Exercise description: A single figure is required: the number of lines in the listing below containing the word "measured".

Data excerpts:
##########
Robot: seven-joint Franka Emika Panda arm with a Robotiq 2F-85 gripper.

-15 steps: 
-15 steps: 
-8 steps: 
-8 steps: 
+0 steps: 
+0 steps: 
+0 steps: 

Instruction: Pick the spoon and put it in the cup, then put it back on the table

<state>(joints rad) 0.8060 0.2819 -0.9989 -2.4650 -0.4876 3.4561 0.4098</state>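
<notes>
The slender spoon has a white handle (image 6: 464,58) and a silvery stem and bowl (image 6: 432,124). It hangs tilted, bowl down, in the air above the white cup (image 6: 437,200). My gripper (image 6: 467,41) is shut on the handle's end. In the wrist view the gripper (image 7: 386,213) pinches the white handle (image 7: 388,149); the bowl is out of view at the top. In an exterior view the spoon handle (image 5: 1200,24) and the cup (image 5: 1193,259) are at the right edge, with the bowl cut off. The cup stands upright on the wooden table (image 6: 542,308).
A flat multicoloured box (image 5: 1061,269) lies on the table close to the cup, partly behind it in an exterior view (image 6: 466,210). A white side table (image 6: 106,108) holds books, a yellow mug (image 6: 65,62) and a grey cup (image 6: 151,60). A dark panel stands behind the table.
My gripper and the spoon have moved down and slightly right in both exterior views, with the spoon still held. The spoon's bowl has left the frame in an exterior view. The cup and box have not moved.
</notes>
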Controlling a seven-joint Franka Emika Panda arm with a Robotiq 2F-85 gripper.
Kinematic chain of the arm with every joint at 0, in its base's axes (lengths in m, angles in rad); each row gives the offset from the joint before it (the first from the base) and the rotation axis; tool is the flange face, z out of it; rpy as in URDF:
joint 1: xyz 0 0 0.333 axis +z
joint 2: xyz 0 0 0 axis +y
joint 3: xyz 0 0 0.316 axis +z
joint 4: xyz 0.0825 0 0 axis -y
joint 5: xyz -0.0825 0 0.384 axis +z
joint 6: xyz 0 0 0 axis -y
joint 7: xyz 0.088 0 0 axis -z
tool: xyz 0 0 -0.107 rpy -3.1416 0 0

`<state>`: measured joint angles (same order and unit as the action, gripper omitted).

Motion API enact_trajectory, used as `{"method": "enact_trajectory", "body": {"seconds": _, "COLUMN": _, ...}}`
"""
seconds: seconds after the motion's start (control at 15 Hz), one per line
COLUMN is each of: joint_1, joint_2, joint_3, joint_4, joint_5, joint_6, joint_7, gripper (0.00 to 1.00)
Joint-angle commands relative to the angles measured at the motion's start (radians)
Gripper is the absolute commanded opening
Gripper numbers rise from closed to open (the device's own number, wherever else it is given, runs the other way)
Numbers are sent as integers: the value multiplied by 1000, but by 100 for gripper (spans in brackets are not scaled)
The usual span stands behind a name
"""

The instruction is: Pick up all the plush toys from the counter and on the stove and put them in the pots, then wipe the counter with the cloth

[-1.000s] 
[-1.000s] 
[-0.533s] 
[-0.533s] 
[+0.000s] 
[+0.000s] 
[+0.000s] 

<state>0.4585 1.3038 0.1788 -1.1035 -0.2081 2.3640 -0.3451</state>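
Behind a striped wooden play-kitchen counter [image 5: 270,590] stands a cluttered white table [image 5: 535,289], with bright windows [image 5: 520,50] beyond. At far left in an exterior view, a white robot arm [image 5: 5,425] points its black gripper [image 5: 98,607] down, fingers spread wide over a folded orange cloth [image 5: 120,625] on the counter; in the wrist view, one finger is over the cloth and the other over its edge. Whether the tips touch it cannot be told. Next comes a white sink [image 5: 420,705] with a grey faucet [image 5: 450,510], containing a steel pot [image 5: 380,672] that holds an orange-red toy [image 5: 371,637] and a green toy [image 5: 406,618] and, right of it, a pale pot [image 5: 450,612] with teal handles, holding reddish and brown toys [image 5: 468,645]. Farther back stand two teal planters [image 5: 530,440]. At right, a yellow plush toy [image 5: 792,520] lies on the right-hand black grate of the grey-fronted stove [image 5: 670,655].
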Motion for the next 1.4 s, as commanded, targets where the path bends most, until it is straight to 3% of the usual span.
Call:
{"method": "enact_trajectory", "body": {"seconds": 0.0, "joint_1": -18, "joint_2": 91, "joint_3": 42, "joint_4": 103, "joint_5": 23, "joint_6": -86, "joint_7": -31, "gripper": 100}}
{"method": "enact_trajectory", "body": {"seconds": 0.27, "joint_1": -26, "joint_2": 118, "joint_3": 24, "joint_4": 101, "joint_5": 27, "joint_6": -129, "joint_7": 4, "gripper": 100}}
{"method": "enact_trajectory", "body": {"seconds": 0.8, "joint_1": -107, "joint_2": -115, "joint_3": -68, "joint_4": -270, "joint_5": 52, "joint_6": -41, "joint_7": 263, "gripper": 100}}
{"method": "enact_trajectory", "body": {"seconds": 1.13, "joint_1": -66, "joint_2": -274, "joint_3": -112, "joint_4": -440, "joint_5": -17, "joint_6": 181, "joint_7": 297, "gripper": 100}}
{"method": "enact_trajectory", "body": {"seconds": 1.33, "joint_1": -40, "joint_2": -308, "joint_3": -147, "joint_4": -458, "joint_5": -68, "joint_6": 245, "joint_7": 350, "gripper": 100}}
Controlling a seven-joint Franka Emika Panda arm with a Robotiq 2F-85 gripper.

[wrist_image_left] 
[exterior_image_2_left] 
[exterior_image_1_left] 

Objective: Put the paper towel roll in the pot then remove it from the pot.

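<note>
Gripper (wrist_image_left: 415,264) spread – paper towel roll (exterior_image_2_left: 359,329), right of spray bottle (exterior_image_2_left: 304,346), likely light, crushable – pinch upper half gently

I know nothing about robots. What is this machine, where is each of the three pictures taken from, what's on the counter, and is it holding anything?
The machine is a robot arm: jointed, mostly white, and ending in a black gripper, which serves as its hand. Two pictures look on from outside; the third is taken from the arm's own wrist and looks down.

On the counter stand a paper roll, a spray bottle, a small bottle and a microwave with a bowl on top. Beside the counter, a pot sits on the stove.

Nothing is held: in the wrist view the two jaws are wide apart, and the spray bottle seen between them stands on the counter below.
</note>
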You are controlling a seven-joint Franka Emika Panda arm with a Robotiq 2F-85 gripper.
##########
Expected answer: 2